Last week, the province announced retired Gen. Rick Hillier will lead the task force.
Health Minister Christine Elliott said the group will recommend who should receive first access to the vaccine.
Elliott said she believes front-line health-care workers and long-term care residents will be the first to receive the vaccine.
"They'll be making recommendations to us as a government about who they think should be the next in line, because this is a program that's going to take a number of months to fully unroll," she said.
Elliott has previously said the Ontario will receive 1.6 million doses of Pfizer’s new vaccine and 800,000 doses of Moderna’s vaccine in early 2021, although federal Health Minister Patty Hajdu said such details were still in the works.
The Ford government has been criticized by opposition leaders for not publicly releasing the names of the task force members or more details of the vaccination plan so far.
Green party Leader Mike Schreiner accused Ford of "teasing" the task force unveil but not actually offering any substantive update on his vaccine rollout.
"COVID response is not a game show," Schreiner said in a statement. "This government continues to scramble to make decisions while Ontarians continue to tune in every day looking for guidance, looking for answers and not getting them."
NDP deputy leader Sara Singh said she thinks people are concerned by the lack of details.
"All we see is scrambling at the last minute trying to figure this out when other provinces and other countries have a real plan in place," she said.
Liberal House Leader John Fraser urged the government to give Hillier the necessary resources to distribute the vaccine and communicate the plan to the public clearly.
"If you're going to get a general, let people know who the army is who's helping him," he said.
Meanwhile, Ontario's Chief Medical Officer of Health warned Thursday that he is recommending to the government that stricter COVID-19 restrictions be imposed on some regions.
Dr.

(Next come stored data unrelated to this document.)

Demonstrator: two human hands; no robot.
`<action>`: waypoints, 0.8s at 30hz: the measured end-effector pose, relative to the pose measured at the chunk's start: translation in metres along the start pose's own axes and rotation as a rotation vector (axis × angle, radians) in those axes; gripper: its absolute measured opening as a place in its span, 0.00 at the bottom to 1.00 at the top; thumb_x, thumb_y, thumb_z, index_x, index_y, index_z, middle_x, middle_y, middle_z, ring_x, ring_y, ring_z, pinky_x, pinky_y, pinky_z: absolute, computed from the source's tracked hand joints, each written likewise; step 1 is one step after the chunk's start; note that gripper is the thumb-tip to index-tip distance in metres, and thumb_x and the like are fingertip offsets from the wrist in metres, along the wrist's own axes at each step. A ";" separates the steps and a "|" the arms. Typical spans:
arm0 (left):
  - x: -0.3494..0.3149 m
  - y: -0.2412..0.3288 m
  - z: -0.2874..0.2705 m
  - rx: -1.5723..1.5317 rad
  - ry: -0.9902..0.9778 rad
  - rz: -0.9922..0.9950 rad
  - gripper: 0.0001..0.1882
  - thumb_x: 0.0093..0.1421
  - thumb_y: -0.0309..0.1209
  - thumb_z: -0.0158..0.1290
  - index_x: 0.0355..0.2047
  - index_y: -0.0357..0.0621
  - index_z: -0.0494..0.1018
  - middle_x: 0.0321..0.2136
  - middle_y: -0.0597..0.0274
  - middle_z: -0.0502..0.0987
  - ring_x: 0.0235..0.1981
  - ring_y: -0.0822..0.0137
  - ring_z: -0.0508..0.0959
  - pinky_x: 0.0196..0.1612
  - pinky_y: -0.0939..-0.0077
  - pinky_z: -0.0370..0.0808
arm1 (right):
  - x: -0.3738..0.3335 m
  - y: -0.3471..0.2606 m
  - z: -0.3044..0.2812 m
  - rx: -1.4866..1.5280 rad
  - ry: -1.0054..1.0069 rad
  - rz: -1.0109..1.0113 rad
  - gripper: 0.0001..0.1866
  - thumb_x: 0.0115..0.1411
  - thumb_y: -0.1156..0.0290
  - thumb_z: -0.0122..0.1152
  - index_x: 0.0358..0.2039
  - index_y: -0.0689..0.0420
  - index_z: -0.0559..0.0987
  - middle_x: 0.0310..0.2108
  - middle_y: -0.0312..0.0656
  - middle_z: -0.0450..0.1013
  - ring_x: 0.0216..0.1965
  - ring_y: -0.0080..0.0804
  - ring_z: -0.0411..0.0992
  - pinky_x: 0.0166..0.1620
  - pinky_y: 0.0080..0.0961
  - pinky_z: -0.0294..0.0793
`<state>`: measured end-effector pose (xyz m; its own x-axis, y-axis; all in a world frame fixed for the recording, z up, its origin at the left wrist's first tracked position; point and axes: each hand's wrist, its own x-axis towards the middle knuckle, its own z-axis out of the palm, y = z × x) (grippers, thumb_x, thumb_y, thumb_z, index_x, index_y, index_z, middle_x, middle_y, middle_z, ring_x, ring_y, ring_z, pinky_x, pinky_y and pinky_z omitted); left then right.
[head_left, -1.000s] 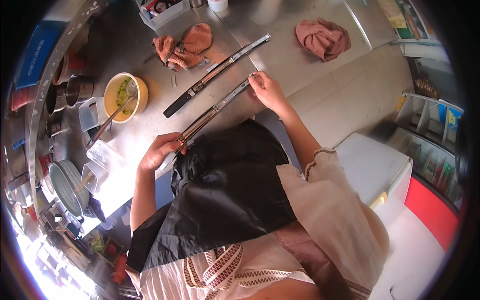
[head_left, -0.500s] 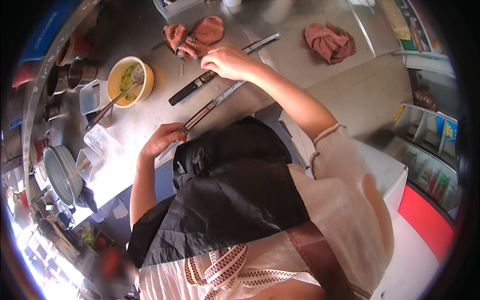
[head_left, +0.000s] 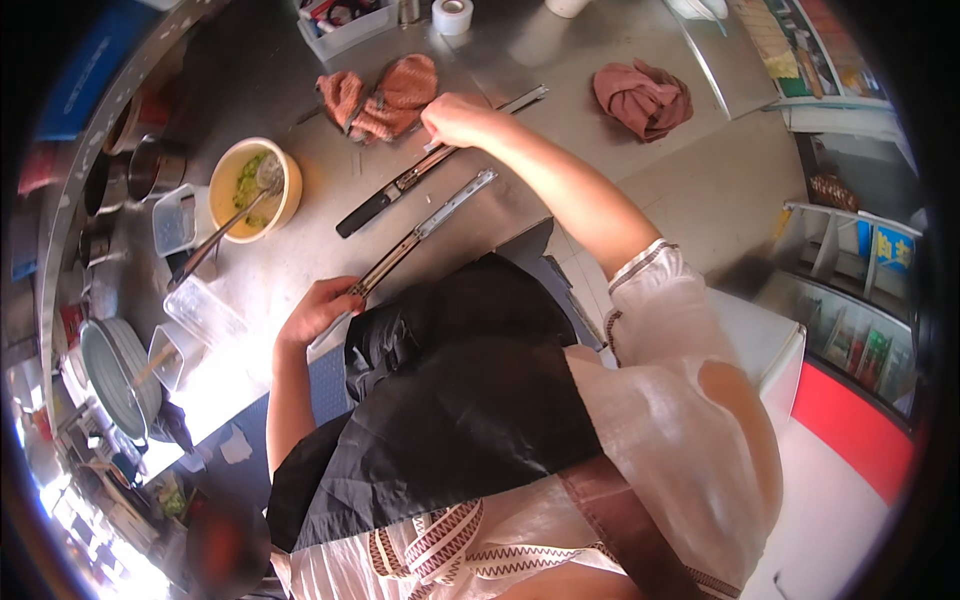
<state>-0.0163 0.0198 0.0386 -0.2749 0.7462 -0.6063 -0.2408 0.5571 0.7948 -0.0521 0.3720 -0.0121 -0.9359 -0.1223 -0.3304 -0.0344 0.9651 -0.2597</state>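
Note:
My left hand (head_left: 322, 308) is closed round the lower left end of a metal drawer slide (head_left: 420, 232), which lies slantwise at the table's near edge, beside my black apron. Beyond it, roughly parallel, lies a second metal slide (head_left: 527, 101) with a black end piece (head_left: 364, 215). Over the middle of that far slide is my right hand (head_left: 460, 122), its fingers pinched together at the rail. A small whitish bit shows under the fingertips; what they hold is hidden. An orange-pink cloth (head_left: 402, 92) lies bunched just beyond my right hand.
A yellow bowl (head_left: 291, 205) with green food and a ladle (head_left: 222, 227) stands left, near clear plastic containers (head_left: 205, 290) and a grey-green basket (head_left: 112, 365). A folded pink cloth (head_left: 643, 100) lies right. A plastic bin (head_left: 345, 38) and a white roll (head_left: 452, 15) stand at the back.
My right hand has slid a little along the far slide, up and to the right. My left hand keeps its hold. The whole view has shifted slightly, showing more of the back.

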 end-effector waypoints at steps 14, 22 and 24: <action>0.004 0.004 -0.002 -0.052 0.010 -0.042 0.11 0.51 0.32 0.48 0.29 0.36 0.71 0.22 0.67 0.71 0.29 0.75 0.68 0.38 0.81 0.65 | -0.089 0.017 -0.015 1.361 0.360 0.211 0.09 0.60 0.74 0.50 0.39 0.62 0.73 0.28 0.39 0.74 0.25 0.23 0.72 0.27 0.18 0.70; 0.011 0.012 -0.003 -0.041 -0.007 -0.055 0.09 0.51 0.31 0.48 0.27 0.36 0.70 0.22 0.66 0.71 0.29 0.75 0.69 0.39 0.81 0.65 | -0.174 0.039 0.048 2.106 0.396 0.332 0.14 0.60 0.74 0.50 0.45 0.66 0.71 0.35 0.41 0.72 0.35 0.22 0.70 0.36 0.18 0.70; 0.012 0.014 -0.003 -0.035 -0.013 -0.058 0.09 0.51 0.30 0.47 0.27 0.36 0.70 0.22 0.66 0.71 0.29 0.75 0.69 0.39 0.81 0.65 | -0.177 0.039 0.054 1.953 0.428 0.401 0.12 0.59 0.74 0.51 0.42 0.67 0.73 0.34 0.41 0.72 0.34 0.22 0.70 0.35 0.17 0.70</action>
<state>-0.0260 0.0356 0.0425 -0.2479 0.7179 -0.6505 -0.2884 0.5863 0.7570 0.1311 0.4188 -0.0131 -0.8094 0.3233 -0.4902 0.2251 -0.6003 -0.7675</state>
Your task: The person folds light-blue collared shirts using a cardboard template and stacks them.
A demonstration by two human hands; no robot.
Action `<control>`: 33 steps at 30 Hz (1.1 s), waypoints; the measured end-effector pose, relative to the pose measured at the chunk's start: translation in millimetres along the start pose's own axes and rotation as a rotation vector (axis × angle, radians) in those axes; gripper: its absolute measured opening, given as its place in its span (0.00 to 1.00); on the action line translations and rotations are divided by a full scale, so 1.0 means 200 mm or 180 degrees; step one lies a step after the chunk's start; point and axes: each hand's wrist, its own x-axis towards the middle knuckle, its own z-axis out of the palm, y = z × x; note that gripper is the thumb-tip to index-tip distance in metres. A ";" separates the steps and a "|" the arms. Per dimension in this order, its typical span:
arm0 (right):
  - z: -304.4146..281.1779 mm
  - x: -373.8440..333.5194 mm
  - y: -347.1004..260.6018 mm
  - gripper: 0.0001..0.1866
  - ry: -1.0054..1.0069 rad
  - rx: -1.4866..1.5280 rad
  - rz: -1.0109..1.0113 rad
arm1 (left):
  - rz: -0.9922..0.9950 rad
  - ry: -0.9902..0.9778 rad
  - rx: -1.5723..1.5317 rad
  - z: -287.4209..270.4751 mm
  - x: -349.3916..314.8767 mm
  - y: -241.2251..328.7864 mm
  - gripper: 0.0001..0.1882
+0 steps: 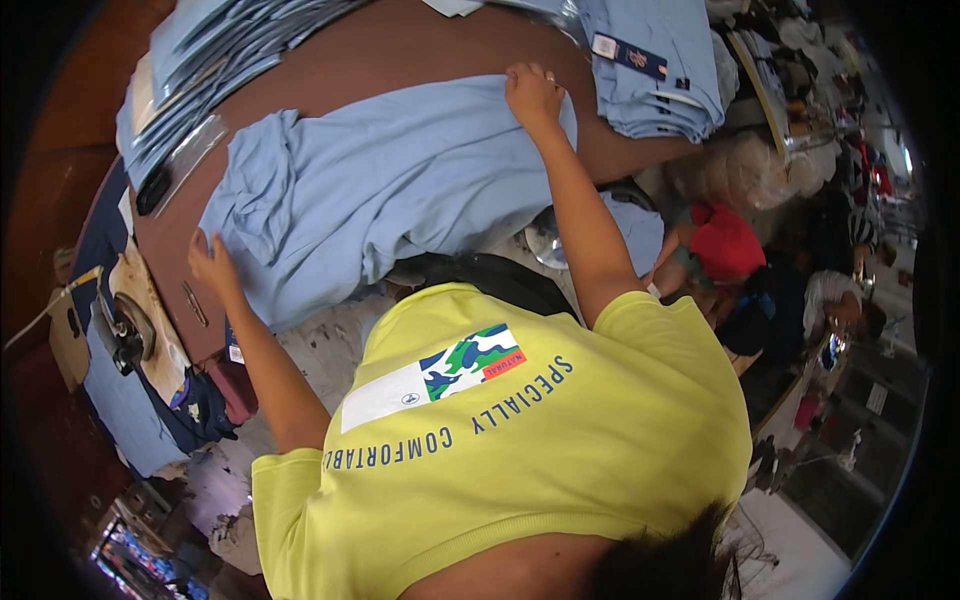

David Williams would not say which regions could face the new restrictions that could be announced Friday.
Cases continue to increase across the province and regions that had previously not been deeply affected by the pandemic are now feeling the impact of the second wave, he said.
"We see this ripple effect going out to the wider sector of the province, even in the far north. And so no part of the province is distinctly removed from this challenge," Williams said.
Ontario reported 1,824 new cases of COVID-19 on Thursday, and 14 new deaths due to the virus.